Photo of the Week: Will Islamic State Pour Into Syria After Suffering Defeat in Iraq?
Iraqi and Kurdish soldiers celebrated in the town of Bartella, which Iraqi forces recently retook. Not pictured are U.S. officials, who may be cheering the prospect of Islamic State fighters, driven from Iraq, causing problems for Syrian President Bashar Assad and Iran.
Iraqi and Kurdish soldiers hold an Islamic State flag found in the town of Bartella, which Iraqi forces recently retook. (Marko Drobnjakovic / AP)
Every week, Truthdig’s editors seek to present an image that singularly renders the world’s trouble, triumph or toil.
After a silence of two years, church bells tolled again in Bartella, Iraq, after the Iraqi army retook the largely Christian northern town from Islamic State this week. The soldiers in the photograph above are celebrating their victory.
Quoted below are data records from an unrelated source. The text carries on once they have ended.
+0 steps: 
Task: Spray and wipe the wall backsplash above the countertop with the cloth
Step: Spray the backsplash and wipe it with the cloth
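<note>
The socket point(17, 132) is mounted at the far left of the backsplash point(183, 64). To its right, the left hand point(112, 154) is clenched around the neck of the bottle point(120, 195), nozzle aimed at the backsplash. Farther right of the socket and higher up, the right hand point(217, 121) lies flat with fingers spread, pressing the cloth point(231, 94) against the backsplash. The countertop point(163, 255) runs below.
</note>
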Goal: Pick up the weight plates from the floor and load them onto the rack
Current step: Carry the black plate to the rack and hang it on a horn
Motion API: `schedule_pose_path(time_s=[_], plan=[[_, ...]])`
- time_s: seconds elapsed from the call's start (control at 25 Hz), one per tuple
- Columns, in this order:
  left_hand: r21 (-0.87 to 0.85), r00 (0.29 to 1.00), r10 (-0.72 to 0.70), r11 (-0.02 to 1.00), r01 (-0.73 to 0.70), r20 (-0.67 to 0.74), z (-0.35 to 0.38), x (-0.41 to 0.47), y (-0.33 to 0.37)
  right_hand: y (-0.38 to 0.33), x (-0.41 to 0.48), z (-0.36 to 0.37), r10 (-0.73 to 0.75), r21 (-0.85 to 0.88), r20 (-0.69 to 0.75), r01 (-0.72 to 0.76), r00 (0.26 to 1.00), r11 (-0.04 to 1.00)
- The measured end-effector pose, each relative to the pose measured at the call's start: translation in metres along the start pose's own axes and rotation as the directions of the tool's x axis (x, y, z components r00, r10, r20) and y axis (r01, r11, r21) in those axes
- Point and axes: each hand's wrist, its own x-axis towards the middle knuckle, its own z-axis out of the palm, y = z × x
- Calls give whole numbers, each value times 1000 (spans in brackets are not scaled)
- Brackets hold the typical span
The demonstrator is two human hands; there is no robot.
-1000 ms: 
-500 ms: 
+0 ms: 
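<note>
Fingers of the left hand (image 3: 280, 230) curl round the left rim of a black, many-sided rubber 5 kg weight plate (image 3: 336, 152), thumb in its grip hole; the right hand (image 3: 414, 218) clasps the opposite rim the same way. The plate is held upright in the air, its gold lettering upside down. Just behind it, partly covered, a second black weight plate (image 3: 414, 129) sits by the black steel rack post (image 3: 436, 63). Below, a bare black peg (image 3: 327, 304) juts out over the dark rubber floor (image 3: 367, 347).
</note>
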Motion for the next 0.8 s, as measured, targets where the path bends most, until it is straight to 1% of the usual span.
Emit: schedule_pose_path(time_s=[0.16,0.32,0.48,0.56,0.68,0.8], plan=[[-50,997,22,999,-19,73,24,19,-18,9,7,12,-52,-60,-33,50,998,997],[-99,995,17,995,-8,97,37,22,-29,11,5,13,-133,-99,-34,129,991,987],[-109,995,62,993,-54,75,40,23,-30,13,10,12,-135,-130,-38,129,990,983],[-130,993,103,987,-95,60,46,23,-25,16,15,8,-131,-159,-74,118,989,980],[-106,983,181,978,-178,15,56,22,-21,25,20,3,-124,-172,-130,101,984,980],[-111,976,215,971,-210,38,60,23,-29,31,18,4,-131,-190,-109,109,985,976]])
Not pictured are U.S. officials, who may be cheering the prospect of Islamic State fighters soon being driven from Mosul—the last bit of territory the group holds in Iraq after taking large parts of the country in 2014—into Syria. There they would create yet more problems for Syrians, who are suffering a five-year civil war under President Bashar Assad.
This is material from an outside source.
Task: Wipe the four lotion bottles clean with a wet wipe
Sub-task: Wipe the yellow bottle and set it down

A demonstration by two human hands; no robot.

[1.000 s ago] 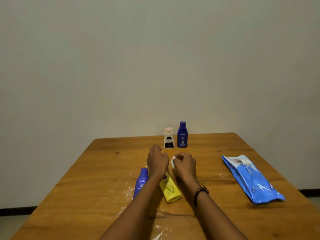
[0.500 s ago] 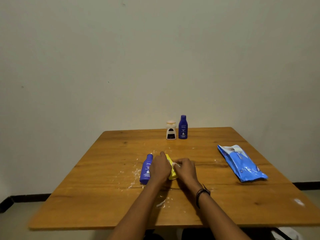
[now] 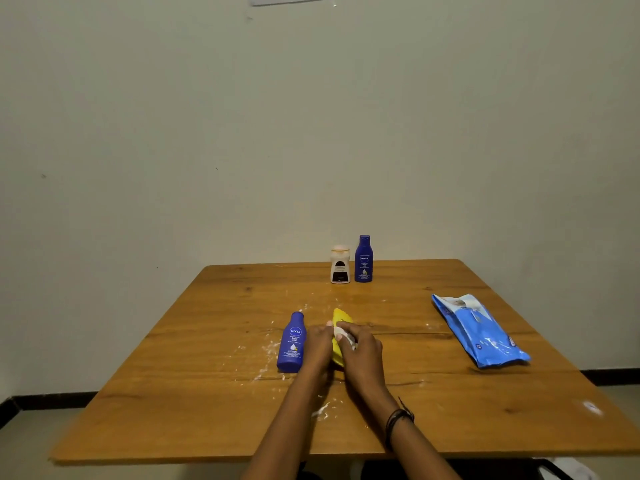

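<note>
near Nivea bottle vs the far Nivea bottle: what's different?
Pose: the near Nivea bottle lies flat on the table, cap away from the person; the far Nivea bottle stands upright.
Neighbours: the near one lies beside the left hand among white smears; the far one stands next to a white bottle at the back edge.
Shared: dark blue, same label.

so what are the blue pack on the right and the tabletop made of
The blue wipes pack looks like soft plastic film: it is glossy, creased and sags flat. The table looks like wood or wood veneer, with visible grain, dark knots and a smooth satin sheen; which one cannot be told.
</note>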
As Robert Fisk, Middle East reporter for The Independent, wrote early this week: “… if Mosul falls, the entire [Islamic State] caliphate army could be directed against the Assad government and its allies.”
“When the Iraqi city of Fallujah fell to Iraqi army and militia forces earlier this year,” Fisk explained, “many [Islamic State] fighters fled at once to Syria.”
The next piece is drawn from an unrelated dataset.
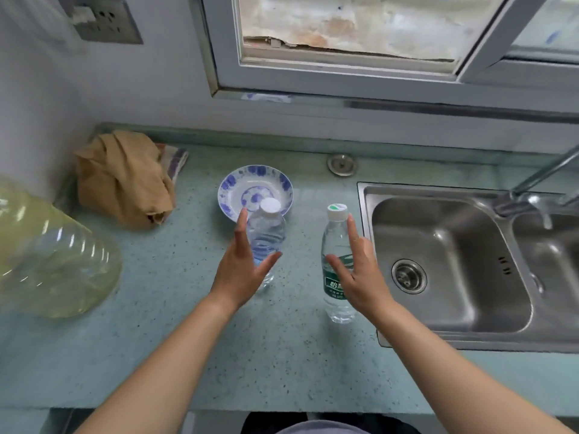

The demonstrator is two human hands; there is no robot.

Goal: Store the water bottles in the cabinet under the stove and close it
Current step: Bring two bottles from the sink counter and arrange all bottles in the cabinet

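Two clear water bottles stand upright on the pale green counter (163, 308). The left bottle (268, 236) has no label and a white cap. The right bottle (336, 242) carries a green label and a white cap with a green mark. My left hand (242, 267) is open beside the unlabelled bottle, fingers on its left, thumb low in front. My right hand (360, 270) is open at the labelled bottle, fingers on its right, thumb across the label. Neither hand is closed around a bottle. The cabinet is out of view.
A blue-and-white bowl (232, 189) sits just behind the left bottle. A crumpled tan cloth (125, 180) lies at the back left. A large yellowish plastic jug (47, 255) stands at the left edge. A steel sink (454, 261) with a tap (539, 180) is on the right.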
For weeks now, Western media and the American experts it likes to quote have been predicting a Stalingrad-style battle to the death by [Islamic State] inside Mosul—or a swift victory over [Islamic State] followed by inter-sectarian Iraqi battles for the city. The UN is warning of massive refugee columns streaming from a besieged city. But the Syrians—after witnessing the sudden collapse and evacuation of Palmyra when their own army retook the ancient Syrian city earlier this year—suspect that [Islamic State] will simply abandon Mosul and try to reach safety in the areas of Syria which it still controls. …
Sayed Hassan Nasrallah, the Hezbollah leader who sent thousands of his men to fight (and die) in the struggle against [Islamic State] and Jabhat al-Nusra in Syria, said in a speech marking the Ashura commemorations last week that the Americans “intend to repeat the Fallujah plot when they opened a way for [Islamic State] to escape towards eastern Syria” and warned that “the same deceitful plan may be carried out in Mosul.” In other words, an [Islamic State] defeat in Mosul would encourage [Islamic State] to head west to try to defeat the Assad regime in Syria. …
Assad’s own army, with its 65,000 fatalities in a battle that has now lasted five years, has already been bombed by the Americans at Deir Ezzor at a cost of at least 60 dead—Washington described this as a mistake—and is now preparing to challenge the huge influx of [Islamic State] fighters which could cross the border after the collapse of Mosul. Nasrallah himself made an intriguing allusion to this in his speech. He suggested that if [Islamic State] forces are not defeated by the Iraqis themselves in Mosul then the Iraqis—presumably the Iraqi Shia militia which are one of the spearheads of the government army—“will be obliged to move to eastern Syria in order to fight the terrorist group”.
Given the possibility that Syrian troops and their Russian allies may have to confront this same group, it’s little wonder that they are trying to conclude their capture of eastern Aleppo—whatever the cost in lives—before the fall of Mosul.